__WHAT YOU HAVE TO DO__: Exact copy, pictures excluded: output the lines from the opening of the entries through the line bearing "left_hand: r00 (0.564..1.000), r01".

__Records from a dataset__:
-----
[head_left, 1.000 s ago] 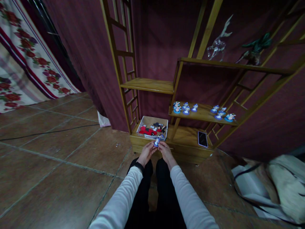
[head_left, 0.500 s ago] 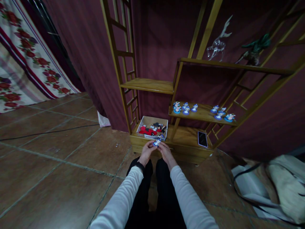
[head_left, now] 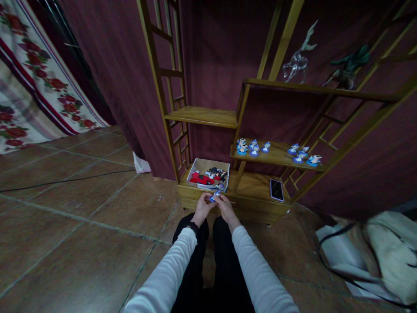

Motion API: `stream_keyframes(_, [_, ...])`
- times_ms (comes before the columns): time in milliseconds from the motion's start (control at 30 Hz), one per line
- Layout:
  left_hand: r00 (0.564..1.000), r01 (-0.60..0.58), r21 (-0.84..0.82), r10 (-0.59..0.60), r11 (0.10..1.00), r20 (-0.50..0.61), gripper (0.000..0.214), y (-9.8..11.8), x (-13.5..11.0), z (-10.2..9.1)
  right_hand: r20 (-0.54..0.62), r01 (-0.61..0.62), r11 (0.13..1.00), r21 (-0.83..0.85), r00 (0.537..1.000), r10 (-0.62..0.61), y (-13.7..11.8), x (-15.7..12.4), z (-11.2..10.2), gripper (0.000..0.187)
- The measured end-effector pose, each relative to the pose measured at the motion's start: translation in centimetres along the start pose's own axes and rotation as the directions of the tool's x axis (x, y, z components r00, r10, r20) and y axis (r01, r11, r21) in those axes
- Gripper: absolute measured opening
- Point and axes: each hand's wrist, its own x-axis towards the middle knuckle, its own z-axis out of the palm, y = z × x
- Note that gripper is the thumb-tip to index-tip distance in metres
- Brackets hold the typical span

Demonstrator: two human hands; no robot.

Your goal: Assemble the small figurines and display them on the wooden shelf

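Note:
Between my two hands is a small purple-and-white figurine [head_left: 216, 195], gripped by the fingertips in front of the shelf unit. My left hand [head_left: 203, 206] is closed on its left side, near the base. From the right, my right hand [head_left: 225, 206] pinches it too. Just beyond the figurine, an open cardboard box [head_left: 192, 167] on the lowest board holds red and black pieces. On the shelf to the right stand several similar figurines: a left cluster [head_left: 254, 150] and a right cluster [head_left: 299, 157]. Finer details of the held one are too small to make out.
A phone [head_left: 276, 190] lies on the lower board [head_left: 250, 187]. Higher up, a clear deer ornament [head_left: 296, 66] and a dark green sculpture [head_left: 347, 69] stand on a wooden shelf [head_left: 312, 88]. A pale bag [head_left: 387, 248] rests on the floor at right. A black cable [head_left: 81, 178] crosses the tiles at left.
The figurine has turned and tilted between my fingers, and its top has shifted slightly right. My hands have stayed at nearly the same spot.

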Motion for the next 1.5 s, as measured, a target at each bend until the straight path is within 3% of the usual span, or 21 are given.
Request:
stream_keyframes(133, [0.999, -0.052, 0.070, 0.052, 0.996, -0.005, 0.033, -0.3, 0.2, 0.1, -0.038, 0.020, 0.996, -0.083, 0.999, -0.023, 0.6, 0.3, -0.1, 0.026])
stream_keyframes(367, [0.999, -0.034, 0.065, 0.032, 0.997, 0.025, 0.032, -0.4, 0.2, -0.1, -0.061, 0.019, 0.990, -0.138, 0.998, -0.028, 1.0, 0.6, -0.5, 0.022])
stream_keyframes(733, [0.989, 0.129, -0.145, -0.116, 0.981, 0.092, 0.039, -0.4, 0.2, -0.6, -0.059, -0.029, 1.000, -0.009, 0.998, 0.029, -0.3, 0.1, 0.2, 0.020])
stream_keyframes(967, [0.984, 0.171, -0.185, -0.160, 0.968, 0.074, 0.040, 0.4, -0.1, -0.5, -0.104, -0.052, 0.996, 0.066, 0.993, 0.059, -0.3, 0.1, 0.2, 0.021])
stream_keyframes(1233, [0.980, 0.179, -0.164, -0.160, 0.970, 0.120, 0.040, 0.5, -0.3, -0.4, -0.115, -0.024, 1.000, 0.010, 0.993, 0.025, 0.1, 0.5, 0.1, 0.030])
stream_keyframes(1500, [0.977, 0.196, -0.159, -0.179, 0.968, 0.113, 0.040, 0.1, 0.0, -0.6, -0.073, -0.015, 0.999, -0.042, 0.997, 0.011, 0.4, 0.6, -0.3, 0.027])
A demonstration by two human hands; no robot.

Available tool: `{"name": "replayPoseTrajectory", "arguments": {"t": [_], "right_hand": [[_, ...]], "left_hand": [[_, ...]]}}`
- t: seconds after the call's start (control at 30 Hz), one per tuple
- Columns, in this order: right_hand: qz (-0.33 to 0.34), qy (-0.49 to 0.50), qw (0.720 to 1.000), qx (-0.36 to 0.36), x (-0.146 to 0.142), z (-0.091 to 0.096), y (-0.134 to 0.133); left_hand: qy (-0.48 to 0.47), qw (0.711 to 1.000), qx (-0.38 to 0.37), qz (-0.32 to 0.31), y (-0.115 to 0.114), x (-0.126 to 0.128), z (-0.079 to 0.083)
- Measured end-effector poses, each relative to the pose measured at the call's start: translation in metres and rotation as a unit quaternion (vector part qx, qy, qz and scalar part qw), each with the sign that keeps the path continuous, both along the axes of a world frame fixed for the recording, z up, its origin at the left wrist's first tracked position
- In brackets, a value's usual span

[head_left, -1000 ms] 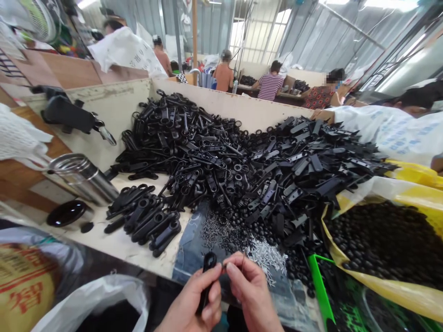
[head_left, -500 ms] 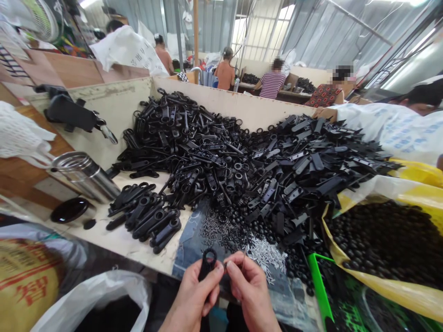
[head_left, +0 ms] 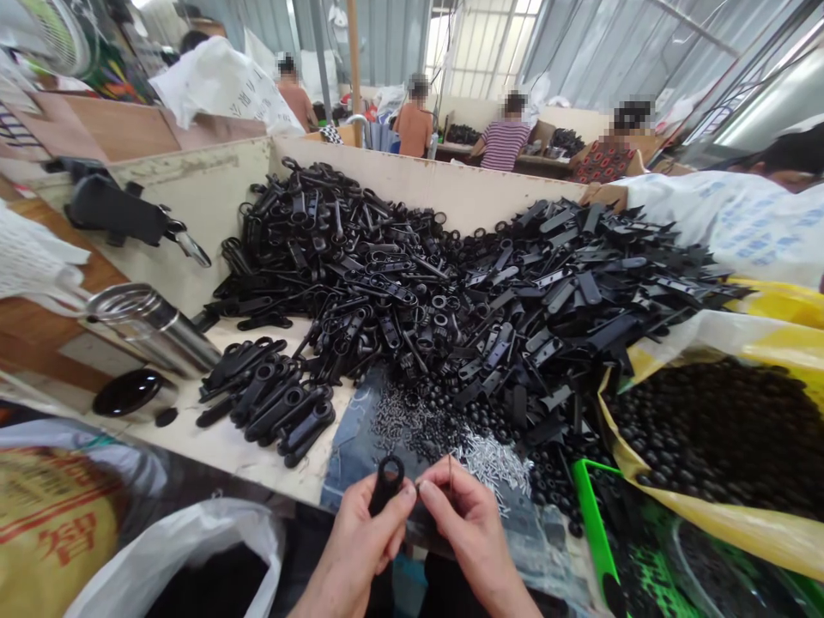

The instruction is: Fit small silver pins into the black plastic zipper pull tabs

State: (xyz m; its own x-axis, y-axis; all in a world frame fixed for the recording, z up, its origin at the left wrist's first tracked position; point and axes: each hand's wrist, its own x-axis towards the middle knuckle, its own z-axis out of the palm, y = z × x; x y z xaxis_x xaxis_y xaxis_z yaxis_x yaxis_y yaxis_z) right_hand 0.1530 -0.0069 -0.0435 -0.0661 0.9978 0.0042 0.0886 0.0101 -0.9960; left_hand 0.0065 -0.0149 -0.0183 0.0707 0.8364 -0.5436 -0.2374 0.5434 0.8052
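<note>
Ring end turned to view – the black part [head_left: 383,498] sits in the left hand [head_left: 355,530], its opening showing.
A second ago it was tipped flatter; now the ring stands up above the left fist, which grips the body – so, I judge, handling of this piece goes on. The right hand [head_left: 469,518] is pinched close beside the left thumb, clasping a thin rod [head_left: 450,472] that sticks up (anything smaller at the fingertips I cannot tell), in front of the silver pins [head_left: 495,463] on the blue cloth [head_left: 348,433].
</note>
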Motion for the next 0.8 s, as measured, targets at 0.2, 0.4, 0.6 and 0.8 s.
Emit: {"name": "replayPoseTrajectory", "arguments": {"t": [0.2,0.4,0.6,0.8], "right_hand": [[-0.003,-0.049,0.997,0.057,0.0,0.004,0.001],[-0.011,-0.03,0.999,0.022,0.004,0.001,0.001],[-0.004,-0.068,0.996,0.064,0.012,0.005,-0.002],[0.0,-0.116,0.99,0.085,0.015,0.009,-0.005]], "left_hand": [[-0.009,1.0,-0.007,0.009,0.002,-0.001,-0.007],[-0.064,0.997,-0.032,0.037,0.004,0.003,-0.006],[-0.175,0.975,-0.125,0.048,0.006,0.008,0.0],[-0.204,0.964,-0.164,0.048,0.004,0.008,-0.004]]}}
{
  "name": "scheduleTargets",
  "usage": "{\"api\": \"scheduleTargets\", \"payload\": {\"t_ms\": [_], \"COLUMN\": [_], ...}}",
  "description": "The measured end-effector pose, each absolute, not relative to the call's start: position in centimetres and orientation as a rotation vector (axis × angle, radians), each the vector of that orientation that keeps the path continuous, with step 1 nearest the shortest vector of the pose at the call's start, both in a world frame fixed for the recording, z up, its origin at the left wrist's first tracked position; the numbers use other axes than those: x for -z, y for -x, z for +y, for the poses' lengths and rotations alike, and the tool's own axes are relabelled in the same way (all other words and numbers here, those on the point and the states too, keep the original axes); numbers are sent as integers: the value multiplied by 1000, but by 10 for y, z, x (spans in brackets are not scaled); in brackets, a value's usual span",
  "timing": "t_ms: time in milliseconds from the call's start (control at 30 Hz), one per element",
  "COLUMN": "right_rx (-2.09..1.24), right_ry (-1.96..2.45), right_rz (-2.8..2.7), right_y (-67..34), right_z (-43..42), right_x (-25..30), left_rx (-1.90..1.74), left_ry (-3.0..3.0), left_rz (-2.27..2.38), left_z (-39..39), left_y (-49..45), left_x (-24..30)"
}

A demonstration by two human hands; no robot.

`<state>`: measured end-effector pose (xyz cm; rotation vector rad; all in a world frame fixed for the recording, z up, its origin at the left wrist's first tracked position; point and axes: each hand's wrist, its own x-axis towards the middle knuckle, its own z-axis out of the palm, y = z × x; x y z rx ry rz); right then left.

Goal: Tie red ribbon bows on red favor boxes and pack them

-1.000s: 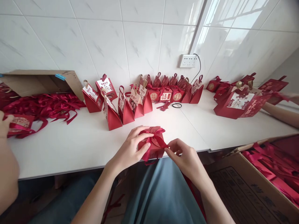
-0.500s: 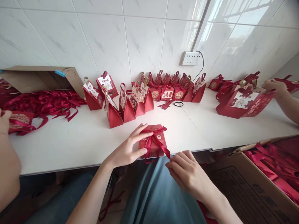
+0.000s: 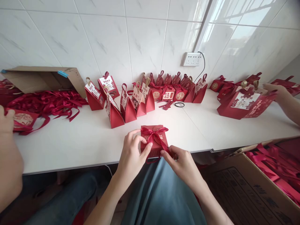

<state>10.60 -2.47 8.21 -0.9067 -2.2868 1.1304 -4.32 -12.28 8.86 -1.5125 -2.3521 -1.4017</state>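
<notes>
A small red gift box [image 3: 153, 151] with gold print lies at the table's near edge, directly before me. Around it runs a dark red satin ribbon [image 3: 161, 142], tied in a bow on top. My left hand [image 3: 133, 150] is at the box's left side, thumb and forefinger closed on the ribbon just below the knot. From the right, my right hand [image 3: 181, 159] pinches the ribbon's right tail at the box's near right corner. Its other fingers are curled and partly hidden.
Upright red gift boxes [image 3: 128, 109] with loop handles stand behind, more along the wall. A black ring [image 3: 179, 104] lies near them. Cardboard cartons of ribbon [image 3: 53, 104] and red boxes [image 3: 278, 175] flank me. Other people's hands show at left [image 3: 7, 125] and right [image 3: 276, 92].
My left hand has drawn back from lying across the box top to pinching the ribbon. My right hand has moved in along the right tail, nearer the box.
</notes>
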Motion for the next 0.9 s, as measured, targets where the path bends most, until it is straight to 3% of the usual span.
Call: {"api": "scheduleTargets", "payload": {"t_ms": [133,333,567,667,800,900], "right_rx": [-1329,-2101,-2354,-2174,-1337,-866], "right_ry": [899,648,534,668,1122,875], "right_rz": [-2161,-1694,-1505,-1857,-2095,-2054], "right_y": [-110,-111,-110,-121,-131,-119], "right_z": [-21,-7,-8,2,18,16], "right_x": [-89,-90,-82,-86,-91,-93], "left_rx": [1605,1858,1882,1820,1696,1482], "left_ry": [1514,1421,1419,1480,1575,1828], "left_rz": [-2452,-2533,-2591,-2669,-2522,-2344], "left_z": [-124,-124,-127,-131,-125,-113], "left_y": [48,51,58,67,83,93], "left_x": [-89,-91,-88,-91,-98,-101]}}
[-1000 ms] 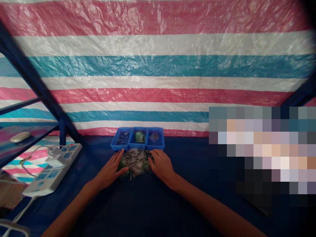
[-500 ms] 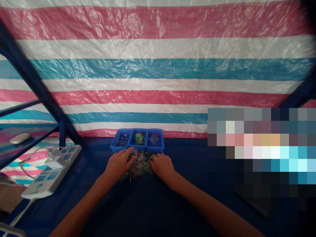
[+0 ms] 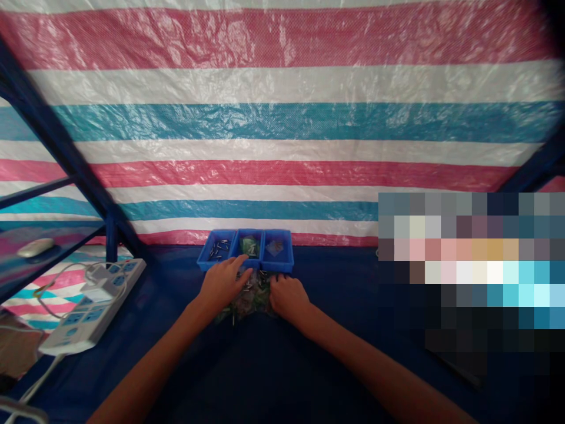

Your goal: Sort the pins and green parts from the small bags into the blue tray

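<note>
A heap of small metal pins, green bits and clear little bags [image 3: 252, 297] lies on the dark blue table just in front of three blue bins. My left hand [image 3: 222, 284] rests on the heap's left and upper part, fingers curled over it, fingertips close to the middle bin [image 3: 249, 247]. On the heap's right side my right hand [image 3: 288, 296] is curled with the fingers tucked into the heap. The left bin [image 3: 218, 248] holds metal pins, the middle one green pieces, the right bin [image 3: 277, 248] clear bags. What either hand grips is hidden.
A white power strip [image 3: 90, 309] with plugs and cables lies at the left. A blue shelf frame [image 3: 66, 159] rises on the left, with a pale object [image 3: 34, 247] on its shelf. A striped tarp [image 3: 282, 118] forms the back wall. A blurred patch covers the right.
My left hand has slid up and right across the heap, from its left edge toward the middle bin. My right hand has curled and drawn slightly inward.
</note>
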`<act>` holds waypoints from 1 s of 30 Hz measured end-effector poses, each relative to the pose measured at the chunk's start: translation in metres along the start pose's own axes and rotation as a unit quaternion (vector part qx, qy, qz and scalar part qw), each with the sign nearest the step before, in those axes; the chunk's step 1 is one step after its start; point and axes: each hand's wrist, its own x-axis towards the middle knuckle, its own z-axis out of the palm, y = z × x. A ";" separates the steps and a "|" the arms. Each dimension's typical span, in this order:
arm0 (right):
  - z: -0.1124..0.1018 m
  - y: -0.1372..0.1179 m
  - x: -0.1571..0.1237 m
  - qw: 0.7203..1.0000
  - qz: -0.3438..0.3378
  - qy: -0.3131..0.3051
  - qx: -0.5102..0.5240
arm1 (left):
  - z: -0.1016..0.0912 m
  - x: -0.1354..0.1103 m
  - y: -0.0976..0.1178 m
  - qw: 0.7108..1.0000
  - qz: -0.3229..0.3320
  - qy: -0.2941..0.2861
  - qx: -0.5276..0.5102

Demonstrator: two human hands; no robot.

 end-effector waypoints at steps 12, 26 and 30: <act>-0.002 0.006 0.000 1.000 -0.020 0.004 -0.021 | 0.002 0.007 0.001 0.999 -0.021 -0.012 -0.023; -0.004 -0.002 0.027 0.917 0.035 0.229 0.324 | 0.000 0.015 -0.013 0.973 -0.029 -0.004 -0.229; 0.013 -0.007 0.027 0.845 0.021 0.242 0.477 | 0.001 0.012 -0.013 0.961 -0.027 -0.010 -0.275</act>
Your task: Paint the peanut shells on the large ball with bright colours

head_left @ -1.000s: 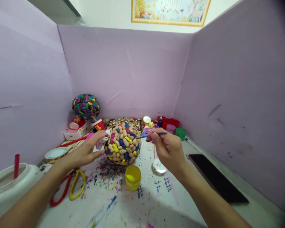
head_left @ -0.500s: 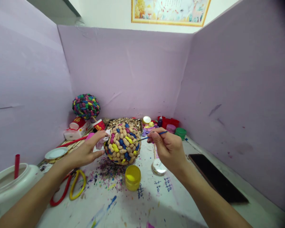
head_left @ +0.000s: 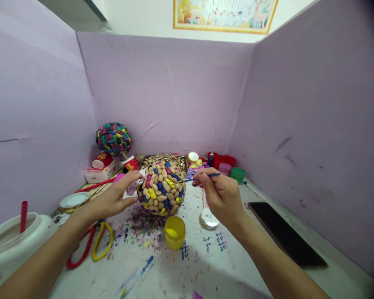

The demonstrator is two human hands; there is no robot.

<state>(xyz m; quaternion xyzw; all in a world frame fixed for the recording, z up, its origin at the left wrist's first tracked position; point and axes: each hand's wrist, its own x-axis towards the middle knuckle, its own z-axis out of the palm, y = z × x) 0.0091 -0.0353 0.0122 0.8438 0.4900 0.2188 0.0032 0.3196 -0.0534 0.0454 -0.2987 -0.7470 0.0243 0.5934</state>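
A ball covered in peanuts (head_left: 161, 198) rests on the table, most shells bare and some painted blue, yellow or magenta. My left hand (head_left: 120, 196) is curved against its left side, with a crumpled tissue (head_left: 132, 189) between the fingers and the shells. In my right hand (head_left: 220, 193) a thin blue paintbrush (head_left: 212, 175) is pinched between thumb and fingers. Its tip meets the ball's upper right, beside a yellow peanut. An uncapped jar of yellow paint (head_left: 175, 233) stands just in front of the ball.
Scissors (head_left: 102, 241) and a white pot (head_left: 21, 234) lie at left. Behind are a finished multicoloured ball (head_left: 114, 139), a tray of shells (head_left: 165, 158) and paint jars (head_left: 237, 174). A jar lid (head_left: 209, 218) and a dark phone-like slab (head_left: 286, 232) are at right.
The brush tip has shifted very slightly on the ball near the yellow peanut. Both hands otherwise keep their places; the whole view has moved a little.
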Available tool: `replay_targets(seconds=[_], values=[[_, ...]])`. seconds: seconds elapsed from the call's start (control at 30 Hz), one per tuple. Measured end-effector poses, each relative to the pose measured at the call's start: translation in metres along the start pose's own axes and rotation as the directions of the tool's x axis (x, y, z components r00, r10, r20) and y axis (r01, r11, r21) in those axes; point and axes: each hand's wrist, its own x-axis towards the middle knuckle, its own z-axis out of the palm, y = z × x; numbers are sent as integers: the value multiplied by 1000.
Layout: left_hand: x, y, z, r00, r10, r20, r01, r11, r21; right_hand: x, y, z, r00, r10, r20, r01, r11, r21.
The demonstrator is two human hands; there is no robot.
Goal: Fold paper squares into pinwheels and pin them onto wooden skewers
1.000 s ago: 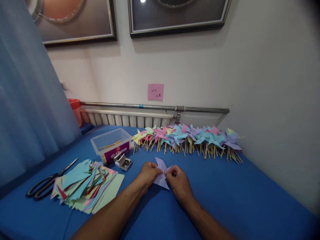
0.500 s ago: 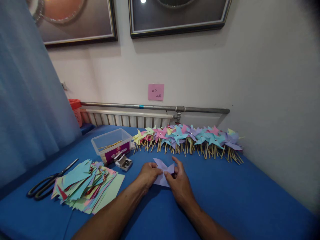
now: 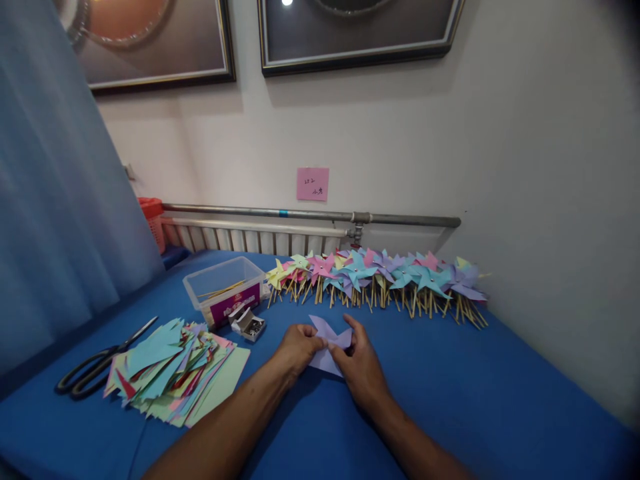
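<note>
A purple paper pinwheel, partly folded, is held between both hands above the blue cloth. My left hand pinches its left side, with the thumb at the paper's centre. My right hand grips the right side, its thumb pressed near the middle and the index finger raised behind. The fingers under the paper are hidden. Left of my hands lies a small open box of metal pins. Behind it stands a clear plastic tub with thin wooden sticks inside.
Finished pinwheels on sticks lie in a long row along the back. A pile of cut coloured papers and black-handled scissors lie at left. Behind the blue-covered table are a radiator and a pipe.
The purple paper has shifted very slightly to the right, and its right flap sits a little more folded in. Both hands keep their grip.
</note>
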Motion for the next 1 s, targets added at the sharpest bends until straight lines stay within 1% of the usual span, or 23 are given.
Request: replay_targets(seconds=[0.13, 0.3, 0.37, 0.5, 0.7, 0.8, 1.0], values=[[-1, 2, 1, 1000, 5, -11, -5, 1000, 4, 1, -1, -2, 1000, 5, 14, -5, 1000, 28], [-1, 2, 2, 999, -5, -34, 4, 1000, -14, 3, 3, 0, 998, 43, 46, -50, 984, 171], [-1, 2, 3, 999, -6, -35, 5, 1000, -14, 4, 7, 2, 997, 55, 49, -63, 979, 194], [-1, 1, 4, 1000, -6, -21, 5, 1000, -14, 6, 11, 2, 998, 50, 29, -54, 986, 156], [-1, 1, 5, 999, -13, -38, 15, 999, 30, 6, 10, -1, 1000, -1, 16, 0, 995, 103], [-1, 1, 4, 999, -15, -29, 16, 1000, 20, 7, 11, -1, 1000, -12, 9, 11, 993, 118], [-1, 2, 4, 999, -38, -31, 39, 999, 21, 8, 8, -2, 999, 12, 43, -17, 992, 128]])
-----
__WRITTEN RESPONSE__:
[head_left, 1.000 s ago] 
[head_left, 0.500 s ago] 
[head_left, now] 

Motion API: `stream_keyframes(_, [_, ...])`
- times_ms (comes before the columns): time in milliseconds from the motion's start (control at 30 Hz), one per line
- Layout:
  left_hand: r00 (0.564..1.000), r01 (-0.60..0.58), r21 (-0.84..0.82), r10 (-0.59..0.60), r11 (0.10..1.00), r20 (-0.50..0.61), gripper (0.000..0.214), y (-9.8..11.8), x (-13.5..11.0), z (-10.2..9.1)

The exercise is now done.